A footbridge across the tributary stream (the first footbridge on the trail) marks the end of the grove. To find the biggest trees, go as far as this bridge, then turn around and go back up the trail a few yards until you see three mammoth redwoods to your right. The furthest, which is also the largest, has an unusual grizzled look and an impressively reiterated trunk; this is El Viejo del Norte, one of the grove’s three titans. A heavily-used unofficial trail, the start of which has been covered with branches and other debris, leads to the tree. However, the giant redwood is only about 30 yards from the main trail, so it’s not actually necessary to go off-trail to see it.
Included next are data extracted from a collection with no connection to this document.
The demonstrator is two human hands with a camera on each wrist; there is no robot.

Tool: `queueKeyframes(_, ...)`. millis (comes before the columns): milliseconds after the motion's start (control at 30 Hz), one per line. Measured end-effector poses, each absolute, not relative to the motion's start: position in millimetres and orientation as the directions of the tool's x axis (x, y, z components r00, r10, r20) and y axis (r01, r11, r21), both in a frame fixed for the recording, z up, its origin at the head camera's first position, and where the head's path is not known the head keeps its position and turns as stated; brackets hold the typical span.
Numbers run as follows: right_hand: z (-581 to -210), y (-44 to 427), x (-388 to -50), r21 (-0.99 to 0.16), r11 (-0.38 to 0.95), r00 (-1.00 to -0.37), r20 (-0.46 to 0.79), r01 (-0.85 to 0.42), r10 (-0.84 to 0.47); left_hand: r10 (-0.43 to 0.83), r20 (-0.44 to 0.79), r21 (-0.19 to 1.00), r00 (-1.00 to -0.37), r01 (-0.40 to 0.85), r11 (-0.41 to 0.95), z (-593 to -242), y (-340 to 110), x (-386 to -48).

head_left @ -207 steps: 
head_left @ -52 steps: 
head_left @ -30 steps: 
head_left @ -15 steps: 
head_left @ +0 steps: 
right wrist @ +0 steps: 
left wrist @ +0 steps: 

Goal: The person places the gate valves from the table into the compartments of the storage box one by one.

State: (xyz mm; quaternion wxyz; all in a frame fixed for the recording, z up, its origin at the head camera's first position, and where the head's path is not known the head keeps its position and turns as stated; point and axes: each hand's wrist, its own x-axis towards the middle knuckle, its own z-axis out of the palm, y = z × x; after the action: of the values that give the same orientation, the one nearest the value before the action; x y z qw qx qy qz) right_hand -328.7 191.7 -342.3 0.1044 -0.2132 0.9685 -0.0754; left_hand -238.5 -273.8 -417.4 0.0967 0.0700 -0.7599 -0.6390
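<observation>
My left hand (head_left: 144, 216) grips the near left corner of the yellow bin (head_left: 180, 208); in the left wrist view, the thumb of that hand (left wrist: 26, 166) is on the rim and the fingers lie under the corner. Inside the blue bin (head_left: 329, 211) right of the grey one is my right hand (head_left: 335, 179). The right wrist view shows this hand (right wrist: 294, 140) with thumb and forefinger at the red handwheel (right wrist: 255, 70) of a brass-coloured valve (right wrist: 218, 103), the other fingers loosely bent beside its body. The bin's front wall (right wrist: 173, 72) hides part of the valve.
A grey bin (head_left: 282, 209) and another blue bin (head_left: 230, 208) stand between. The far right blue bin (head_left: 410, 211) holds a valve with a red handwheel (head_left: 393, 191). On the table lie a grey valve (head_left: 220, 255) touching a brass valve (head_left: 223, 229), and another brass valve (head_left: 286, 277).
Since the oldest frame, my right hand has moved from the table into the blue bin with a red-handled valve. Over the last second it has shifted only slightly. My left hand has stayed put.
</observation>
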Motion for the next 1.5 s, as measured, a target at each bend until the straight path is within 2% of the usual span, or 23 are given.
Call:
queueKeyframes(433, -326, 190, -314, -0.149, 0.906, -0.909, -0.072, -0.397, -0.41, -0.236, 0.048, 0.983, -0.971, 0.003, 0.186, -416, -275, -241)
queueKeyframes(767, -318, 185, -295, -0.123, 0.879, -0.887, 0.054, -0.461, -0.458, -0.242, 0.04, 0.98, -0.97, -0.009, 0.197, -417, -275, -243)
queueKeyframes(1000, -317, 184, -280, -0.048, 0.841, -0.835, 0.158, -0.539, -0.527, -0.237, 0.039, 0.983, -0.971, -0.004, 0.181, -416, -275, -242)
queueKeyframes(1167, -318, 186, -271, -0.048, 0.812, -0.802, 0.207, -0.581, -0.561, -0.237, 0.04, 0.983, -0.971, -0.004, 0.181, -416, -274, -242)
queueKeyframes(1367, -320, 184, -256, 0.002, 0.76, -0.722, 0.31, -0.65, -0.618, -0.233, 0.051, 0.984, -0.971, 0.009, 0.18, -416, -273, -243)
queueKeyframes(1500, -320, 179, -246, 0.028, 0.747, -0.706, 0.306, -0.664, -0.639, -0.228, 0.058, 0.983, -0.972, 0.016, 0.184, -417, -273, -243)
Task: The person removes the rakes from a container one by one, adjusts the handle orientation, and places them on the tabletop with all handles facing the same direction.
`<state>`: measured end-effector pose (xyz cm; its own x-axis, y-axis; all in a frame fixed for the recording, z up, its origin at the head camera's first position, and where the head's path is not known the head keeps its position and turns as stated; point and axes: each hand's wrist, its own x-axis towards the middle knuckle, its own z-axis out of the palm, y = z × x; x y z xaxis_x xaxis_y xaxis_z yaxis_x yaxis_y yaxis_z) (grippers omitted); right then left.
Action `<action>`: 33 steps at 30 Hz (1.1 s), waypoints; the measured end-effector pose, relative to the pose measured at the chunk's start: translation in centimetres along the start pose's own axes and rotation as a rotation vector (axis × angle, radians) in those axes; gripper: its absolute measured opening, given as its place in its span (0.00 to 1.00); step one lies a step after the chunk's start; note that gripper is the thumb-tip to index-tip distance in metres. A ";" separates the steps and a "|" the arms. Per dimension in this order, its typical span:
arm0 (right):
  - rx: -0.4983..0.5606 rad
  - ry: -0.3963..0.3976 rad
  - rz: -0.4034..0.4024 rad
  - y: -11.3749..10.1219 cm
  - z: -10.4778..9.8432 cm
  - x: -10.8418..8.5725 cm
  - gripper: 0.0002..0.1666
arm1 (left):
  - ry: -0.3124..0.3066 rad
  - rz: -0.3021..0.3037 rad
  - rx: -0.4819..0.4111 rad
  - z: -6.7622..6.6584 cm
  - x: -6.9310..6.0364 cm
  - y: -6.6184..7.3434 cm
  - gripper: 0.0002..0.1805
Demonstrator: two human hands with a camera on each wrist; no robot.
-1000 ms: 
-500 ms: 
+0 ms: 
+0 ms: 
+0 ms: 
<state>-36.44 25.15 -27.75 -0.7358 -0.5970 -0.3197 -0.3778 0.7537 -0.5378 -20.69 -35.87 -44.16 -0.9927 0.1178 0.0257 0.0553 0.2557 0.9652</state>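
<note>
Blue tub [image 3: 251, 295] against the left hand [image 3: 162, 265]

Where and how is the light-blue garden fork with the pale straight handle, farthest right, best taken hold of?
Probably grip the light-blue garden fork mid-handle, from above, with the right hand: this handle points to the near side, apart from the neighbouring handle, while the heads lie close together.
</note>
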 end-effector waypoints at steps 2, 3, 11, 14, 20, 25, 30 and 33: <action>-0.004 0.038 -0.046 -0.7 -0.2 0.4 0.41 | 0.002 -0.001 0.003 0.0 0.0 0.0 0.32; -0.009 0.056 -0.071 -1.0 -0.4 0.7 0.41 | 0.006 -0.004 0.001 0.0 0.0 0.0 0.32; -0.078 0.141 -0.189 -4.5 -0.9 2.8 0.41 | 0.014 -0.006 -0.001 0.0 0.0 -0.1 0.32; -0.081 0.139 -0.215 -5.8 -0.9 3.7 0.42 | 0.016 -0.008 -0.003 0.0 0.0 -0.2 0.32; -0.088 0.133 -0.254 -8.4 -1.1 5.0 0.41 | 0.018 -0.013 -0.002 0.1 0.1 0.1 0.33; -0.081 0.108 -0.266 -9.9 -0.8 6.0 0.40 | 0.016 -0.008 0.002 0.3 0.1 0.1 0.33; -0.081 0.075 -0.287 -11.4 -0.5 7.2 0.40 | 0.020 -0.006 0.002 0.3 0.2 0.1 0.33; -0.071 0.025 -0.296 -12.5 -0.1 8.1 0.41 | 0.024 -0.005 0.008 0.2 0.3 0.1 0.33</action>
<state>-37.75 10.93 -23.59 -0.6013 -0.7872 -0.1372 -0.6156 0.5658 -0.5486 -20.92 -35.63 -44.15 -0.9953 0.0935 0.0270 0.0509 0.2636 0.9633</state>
Three other titans are nearby but can’t be seen from the trail. The Lost Monarch is 30 yards to the left of El Viejo, while the Screaming Titans are 50 yards behind it. The Del Norte Titan, which isn’t actually part of the grove, is 100 yards behind you, on a little spit of land across Mill Creek. If you do go off-trail to see these trees, at least stick to the established unofficial trails and don’t trample the ferns, sorrel, or mosses. Remember that compacting the soil reduces the amount of water available to the trees and can eventually result in die-off of their tops; such “spike-top” redwoods can be often seen along major roads.
The Mill Creek Trail, which up to this point has been heavily-used, suddenly becomes lightly-used after the Grove of Titans. Over the next few miles it crosses several creeks; at each one the trail dives into a redwood grove, some of which have pretty good-sized trees. Between creeks the trail runs through mundane streamside vegetation with few redwoods; these parts can get overgrown. The wide, gravel-lined Mill Creek can sometimes be seen below. Across Mill Creek, you may occasionally hear cars grinding along Howland Hill Road.
Approaching the wide Smith River, the trail descends into an exceptional alluvial-flat grove. The remarkably scenic grove is unusually bright and open with tall, straight trees and perfectly flat ground carpeted with ferns and sorrel. It’s a little like Stout Grove, but with its own unique character, mainly because a large opening in the middle of the grove admits a lot of light and an understory of small maple trees softens the look of the grove. Stout Grove can be seen just across Mill Creek as a huge, dark wall of giant trees, but almost none of Stout Grove’s visitors make it over here, making this smaller grove feel like a quiet, hidden refuge.
In the summer it’s possible to continue on to Stout Grove; since the grove’s parking lot is often full, hiking there on the Mill Creek Trail is a nice alternative. Otherwise, turn around and return the way you came to Howland Hill Road.